On Fri, Mar 25, 2011 at 8:49 AM, Lane Schwartz <[email protected]> wrote:
> We know that there is nondeterminism during optimization, yet virtually all
> papers report results based on a single MERT run. We know that results can
> very widely based on language pair and data sets, but a large majority of
> papers report results on a single language pair, and often for a single data
> set.
>
> While these issues are widely known at the informal level, I think that
> Suzy's point is well taken. I think there would be value in published
> studies showing just how wide the gap due to nondeterminism can be expected
> to be. It may be that such studies already exist, and I'm just not aware of
> them. Does anyone know of any?
>
> Cheers,
> Lane
>
> On Fri, Mar 25, 2011 at 7:03 AM, Barry Haddow <[email protected]> wrote:
>>
>> Hi
>>
>> This is an issue which is not just faced by SMT, but probably by all
>> research
>> fields. Evidence from one paper doesn't generally prove or disprove that a
>> technique works, you need to consider lots of evidence, from different
>> workers in different labs.
>>
>> As a young field, SMT has its own problems in building up good
>> experimental
>> practices, which are not helped by the tendency to over-sell in research
>> papers, and ignore the non-determinism in many parts of the pipeline.
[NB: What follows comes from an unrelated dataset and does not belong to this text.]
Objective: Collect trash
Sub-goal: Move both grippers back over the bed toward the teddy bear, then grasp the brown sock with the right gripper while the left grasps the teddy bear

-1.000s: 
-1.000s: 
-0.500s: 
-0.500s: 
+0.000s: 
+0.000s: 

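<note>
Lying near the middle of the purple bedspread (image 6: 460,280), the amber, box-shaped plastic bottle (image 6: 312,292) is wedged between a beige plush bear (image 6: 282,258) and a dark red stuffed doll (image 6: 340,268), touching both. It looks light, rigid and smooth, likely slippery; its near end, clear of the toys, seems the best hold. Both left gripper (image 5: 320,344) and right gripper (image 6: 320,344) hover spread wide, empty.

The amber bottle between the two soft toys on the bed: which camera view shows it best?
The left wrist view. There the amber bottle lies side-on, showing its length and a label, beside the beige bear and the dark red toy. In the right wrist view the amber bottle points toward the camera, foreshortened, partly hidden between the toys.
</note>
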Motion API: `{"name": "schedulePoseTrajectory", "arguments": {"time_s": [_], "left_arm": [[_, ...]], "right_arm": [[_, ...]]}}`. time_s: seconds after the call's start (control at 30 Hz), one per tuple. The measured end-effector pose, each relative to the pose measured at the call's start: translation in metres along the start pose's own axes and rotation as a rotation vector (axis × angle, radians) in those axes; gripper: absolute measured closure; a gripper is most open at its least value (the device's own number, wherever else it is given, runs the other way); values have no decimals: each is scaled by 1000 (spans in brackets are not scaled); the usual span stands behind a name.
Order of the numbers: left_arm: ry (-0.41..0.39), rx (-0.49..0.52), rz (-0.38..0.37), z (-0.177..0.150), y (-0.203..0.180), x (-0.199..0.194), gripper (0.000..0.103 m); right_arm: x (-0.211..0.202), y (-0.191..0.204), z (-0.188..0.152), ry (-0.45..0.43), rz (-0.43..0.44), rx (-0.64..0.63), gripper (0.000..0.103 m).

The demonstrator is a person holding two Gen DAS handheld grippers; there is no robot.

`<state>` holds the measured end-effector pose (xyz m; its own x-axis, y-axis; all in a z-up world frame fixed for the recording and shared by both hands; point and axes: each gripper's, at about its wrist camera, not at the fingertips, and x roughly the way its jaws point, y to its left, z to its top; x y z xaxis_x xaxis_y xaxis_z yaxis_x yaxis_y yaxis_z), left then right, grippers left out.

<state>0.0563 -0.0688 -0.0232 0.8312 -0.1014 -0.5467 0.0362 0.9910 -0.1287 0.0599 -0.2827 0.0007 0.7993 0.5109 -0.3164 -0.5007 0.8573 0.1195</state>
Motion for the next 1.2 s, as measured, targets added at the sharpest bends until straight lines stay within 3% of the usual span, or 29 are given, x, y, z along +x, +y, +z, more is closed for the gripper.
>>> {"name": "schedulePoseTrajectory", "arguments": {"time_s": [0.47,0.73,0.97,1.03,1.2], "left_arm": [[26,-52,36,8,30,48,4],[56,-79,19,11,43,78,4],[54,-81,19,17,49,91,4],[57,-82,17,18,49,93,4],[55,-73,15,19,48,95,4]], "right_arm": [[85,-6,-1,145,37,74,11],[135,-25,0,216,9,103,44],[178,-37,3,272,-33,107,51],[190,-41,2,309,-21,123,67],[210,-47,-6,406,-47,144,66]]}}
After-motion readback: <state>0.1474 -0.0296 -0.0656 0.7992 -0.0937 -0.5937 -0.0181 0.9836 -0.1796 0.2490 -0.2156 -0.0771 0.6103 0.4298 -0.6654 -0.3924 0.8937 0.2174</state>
>> Non-reproducibility is also a problem, as much of the code used in papers
>> is
>> not released, and the complete list of settings required to rerun an
>> experiment are rarely given. These problems have been acknowledged, and
>> initiatives proposed to address them, but they're far from solved,
>>
>> best regards - Barry
>>
>> On Friday 25 March 2011 10:44, Miles Osborne wrote:
>> > this is something that I have been concerned about for a long time
>> > now.  and things are actually worse than this, since often only a
>> > single language pair / test set / training set is used.  claims cannot
>> > be made on the basis of such shaky evidence,
>> >
>> > Miles
>> >
>> > On 25 March 2011 09:42, Suzy Howlett <[email protected]> wrote:
>> > > I've been thinking about the issue of nondeterminism and am somewhat
>> > > concerned because typically MT results/papers give just a single
>> > > performance figure for each system. As there is an element of
>> > > nondeterministic behaviour, it would seem prudent to run several
>> > > repeats
>> > > of each system and give mean and standard deviation information
>> > > instead.
>> > > Of course, this has a practicality trade-off, so an investigation is
>> > > warranted to determine the scale of the problem. Is anyone interested
>> > > in
>> > > collaborating on a paper or CL squib to address the issue, and bring
>> > > it
>> > > to the attention of the MT community (and CL community at large)?
>> > >
>> > > Suzy
>> > >
>> > > On 25/03/11 11:58 AM, Tom Hoar wrote:
>> > >> We pick the random set from across the entire collection of
>> > >> documents.
>> > >> The documents are retrieved as the file system orders them (not
>> > >> alphabetically sorted). Your comment, "picked in consecutive order"
>> > >> is
>> > >> interesting. I've often wondered if the order could affect a system's
>> > >> performance. It's easy enough for me to randomize both the collection
>> > >> line order and the test set line order.
>> > >>
>> > >> The large variance in BLEU would normally be alarming, but this is on
>> > >> a
>> > >> very small sample corpus of only 40,000 lines. We use the sample
>> > >> corpus
>> > >> to validate the system installs properly. We haven't seen such large
>> > >> variations in multi-million pair corpora, but they do range 2-4 BLEU
>> > >> points.
>> > >>
>> > >> Tom
>> > >>
>> > >>
>> > >> -----Original Message-----
>> > >> *From*: Hieu Hoang <[email protected]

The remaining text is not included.